• [Prompt]: Pictures excluded, copy every record that follows exactly as it appears.

--------------------

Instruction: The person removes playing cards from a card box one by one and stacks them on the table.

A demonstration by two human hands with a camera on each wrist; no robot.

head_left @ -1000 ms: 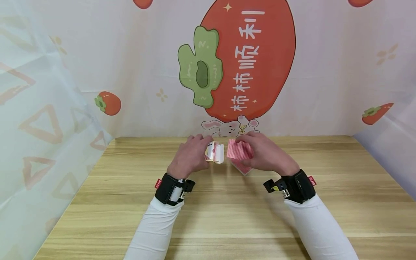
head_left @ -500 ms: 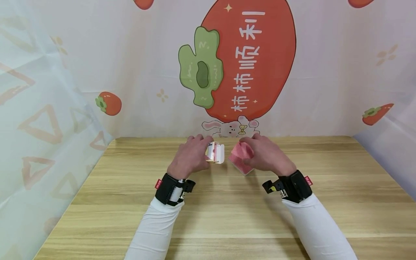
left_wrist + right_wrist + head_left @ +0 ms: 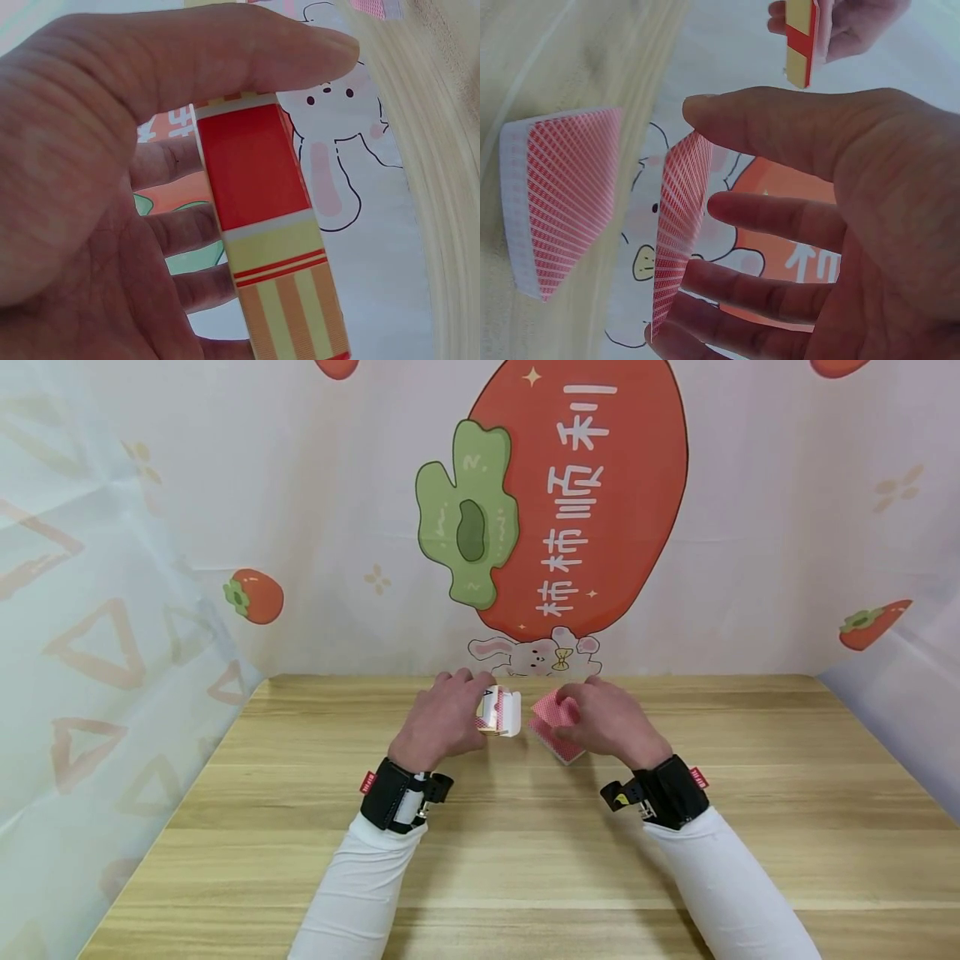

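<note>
My left hand (image 3: 442, 718) grips a card box (image 3: 259, 172) by its edges, thumb on one side and fingers on the other. Its narrow side is red and yellow with orange stripes. In the head view a white flap (image 3: 513, 714) stands out at the right end, beside a white face marked with an A. My right hand (image 3: 611, 720) pinches a red-backed playing card (image 3: 681, 232) between thumb and fingertips. Just below that card, the deck of playing cards (image 3: 574, 199) lies face down on the table, its white edges showing.
The wood-grain table (image 3: 495, 860) ends at a printed cloth backdrop (image 3: 337, 510) close behind both hands. Each wrist wears a black strap (image 3: 673, 792) with a small camera mount.
My right hand has drawn slightly back toward me. The pinched card lay nearly over the deck half a second ago and now shows tilted up from it. My left hand and the box stay put.
</note>
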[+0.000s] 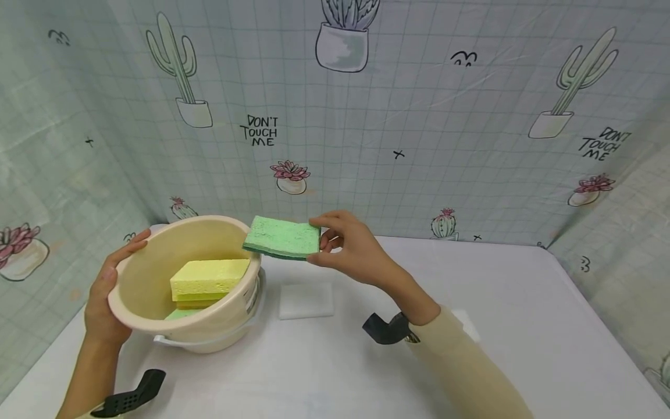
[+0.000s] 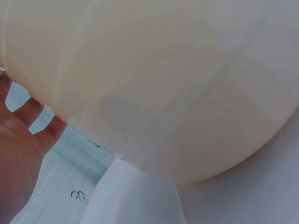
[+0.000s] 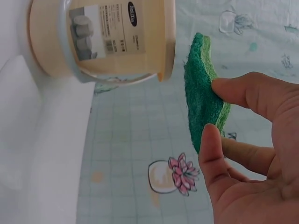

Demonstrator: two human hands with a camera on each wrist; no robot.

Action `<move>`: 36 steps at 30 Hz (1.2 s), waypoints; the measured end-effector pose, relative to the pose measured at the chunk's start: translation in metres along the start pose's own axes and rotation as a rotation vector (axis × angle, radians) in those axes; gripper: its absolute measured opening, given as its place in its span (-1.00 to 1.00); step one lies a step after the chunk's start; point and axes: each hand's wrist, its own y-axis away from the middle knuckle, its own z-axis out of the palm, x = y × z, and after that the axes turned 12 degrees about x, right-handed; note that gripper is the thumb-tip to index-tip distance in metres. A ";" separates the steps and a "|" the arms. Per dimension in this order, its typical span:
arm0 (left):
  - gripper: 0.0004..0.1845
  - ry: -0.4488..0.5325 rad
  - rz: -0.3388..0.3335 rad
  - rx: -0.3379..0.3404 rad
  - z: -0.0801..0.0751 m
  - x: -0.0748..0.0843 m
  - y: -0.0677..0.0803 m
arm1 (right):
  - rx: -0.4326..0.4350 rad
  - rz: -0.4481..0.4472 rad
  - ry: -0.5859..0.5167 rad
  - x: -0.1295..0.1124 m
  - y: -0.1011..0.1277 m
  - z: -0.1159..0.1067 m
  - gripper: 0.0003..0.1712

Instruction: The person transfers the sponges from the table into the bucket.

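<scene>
A cream plastic bucket (image 1: 148, 273) is tilted toward me on the white table, and my left hand (image 1: 107, 285) grips its left rim. Its wall (image 2: 163, 84) fills the left wrist view. Inside lie a yellow sponge (image 1: 209, 278) and, under it, a green one (image 1: 178, 314). My right hand (image 1: 342, 244) pinches a green sponge (image 1: 282, 237) with a dark green scrub side by its right end, holding it flat just above the bucket's right rim. In the right wrist view the green sponge (image 3: 203, 100) hangs beside the labelled bucket (image 3: 103, 37).
A white sponge block (image 1: 306, 300) lies on the table just right of the bucket. A cactus-print curtain (image 1: 398, 116) closes off the back and both sides. The white tabletop (image 1: 523, 326) spreads out to the right.
</scene>
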 end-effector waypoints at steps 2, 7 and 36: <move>-0.42 0.002 -0.002 0.001 0.000 0.000 0.000 | -0.005 -0.005 0.010 -0.006 -0.004 0.005 -0.34; -0.43 0.004 -0.001 -0.001 0.000 0.001 0.000 | -0.019 -0.012 0.005 -0.019 -0.014 0.017 -0.34; -0.44 -0.034 0.030 -0.022 0.000 -0.001 -0.001 | -0.181 -0.014 0.175 -0.058 -0.045 0.095 -0.26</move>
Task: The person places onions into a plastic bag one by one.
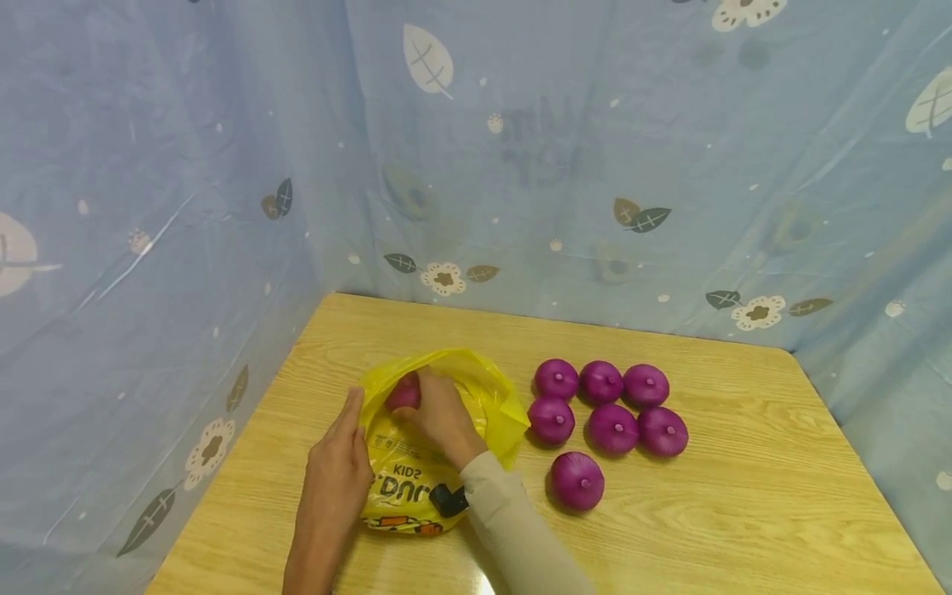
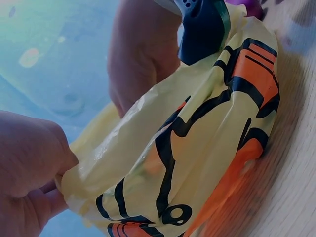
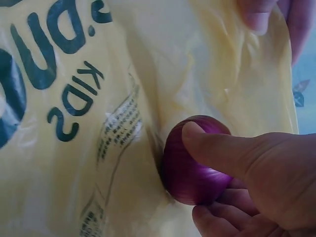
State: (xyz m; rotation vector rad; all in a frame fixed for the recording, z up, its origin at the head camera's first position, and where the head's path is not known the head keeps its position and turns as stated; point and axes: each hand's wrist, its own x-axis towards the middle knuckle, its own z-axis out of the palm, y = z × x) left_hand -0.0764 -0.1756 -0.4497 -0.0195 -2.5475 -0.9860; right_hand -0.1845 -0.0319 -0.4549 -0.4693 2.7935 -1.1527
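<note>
A yellow plastic bag (image 1: 511, 423) with black lettering stands on the table, its mouth held wide. My left hand (image 1: 336, 471) grips the bag's left rim; in the left wrist view the thumb and fingers (image 2: 37, 163) pinch the thin plastic. My right hand (image 1: 445, 416) reaches into the mouth, holding a purple onion (image 1: 404, 394). In the right wrist view the thumb (image 3: 217, 150) lies across the onion (image 3: 190, 173) with fingers curled beneath it, against the bag's inner wall. The bottom of the bag is hidden.
To the bag's right, several purple onions (image 1: 612, 429) sit in two rough rows, with a single onion (image 1: 577, 481) nearer the front. The wooden table (image 1: 751, 487) ends at a blue patterned curtain (image 1: 565, 207) behind and at both sides.
</note>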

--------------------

• [Exercise response]:
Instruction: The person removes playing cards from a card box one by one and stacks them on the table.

A demonstration by two human hands with a camera on each wrist; no robot.

head_left @ -1000 ms: 
head_left @ -500 ms: 
left_wrist + right_wrist + head_left @ +0 ms: 

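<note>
My left hand (image 3: 442, 718) grips a card box (image 3: 259, 172) by its edges, thumb on one side and fingers on the other. Its narrow side is red and yellow with orange stripes. In the head view a white flap (image 3: 513, 714) stands out at the right end, beside a white face marked with an A. My right hand (image 3: 611, 720) pinches a red-backed playing card (image 3: 681, 232) between thumb and fingertips. Just below that card, the deck of playing cards (image 3: 574, 199) lies face down on the table, its white edges showing.
The wood-grain table (image 3: 495, 860) ends at a printed cloth backdrop (image 3: 337, 510) close behind both hands. Each wrist wears a black strap (image 3: 673, 792) with a small camera mount.
My right hand has drawn slightly back toward me. The pinched card lay nearly over the deck half a second ago and now shows tilted up from it. My left hand and the box stay put.
</note>
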[+0.000s] 
[+0.000s] 
[+0.000s] 

Demonstrator: two human hands with a camera on each wrist; no robot.

Action `<move>`: 36 steps at 30 Hz (1.2 s), waypoints; the measured end-effector pose, relative to the pose measured at the chunk's start: translation in metres along the start pose's own axes and rotation as a rotation vector (axis × angle, radians) in those axes; gripper: its absolute measured opening, given as its place in its span (-1.00 to 1.00); step one lies a step after the chunk's start; point and axes: each hand's wrist, its own y-axis away from the middle knuckle, its own z-axis out of the palm, x = y × z, and after that the axes turned 12 degrees about x, right-handed; note that gripper is the thumb-tip to index-tip distance in metres. A ";" separates the steps and a "|" the arms. Per dimension in this order, its typical span:
arm0 (left):
  - gripper: 0.0004..0.1845
  - ry: -0.4488..0.5325 rad
  - rz: -0.3388..0.3335 rad
  - rx: -0.3379..0.3404 rad
  - z: -0.0801..0.0751 m
  - x: -0.0748..0.0843 m
  - y: -0.0677..0.0803 m
arm1 (right):
  - rx: -0.4326..0.4350 rad
  - rz: -0.4481..0.4472 rad
  - ry: -0.5859..0.5167 rad
  - x: -0.1295..0.1124 m
  - y: -0.1011..0.1277 m
  - z: -0.1159..0.1067 m
  - gripper: 0.0003..0.1712

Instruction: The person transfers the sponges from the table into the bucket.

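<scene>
A cream plastic bucket (image 1: 148, 273) is tilted toward me on the white table, and my left hand (image 1: 107, 285) grips its left rim. Its wall (image 2: 163, 84) fills the left wrist view. Inside lie a yellow sponge (image 1: 209, 278) and, under it, a green one (image 1: 178, 314). My right hand (image 1: 342, 244) pinches a green sponge (image 1: 282, 237) with a dark green scrub side by its right end, holding it flat just above the bucket's right rim. In the right wrist view the green sponge (image 3: 203, 100) hangs beside the labelled bucket (image 3: 103, 37).
A white sponge block (image 1: 306, 300) lies on the table just right of the bucket. A cactus-print curtain (image 1: 398, 116) closes off the back and both sides. The white tabletop (image 1: 523, 326) spreads out to the right.
</scene>
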 end-effector waypoints at steps 2, 7 and 36: <move>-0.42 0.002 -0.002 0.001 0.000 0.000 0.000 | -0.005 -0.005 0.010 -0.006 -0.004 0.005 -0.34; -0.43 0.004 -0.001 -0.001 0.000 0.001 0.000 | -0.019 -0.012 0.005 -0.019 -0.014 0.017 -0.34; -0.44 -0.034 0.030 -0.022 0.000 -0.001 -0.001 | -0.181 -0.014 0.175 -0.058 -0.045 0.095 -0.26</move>
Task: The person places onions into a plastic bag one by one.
State: (xyz m; rotation vector rad; all in a frame fixed for the recording, z up, its origin at the head camera's first position, and where the head's path is not known the head keeps its position and turns as stated; point and axes: each hand's wrist, its own x-axis towards the middle knuckle, its own z-axis out of the palm, y = z × x) left_hand -0.0764 -0.1756 -0.4497 -0.0195 -2.5475 -0.9860; right_hand -0.1845 -0.0319 -0.4549 -0.4693 2.7935 -1.1527
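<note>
A yellow plastic bag (image 1: 511, 423) with black lettering stands on the table, its mouth held wide. My left hand (image 1: 336, 471) grips the bag's left rim; in the left wrist view the thumb and fingers (image 2: 37, 163) pinch the thin plastic. My right hand (image 1: 445, 416) reaches into the mouth, holding a purple onion (image 1: 404, 394). In the right wrist view the thumb (image 3: 217, 150) lies across the onion (image 3: 190, 173) with fingers curled beneath it, against the bag's inner wall. The bottom of the bag is hidden.
To the bag's right, several purple onions (image 1: 612, 429) sit in two rough rows, with a single onion (image 1: 577, 481) nearer the front. The wooden table (image 1: 751, 487) ends at a blue patterned curtain (image 1: 565, 207) behind and at both sides.
</note>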

That wraps up the answer.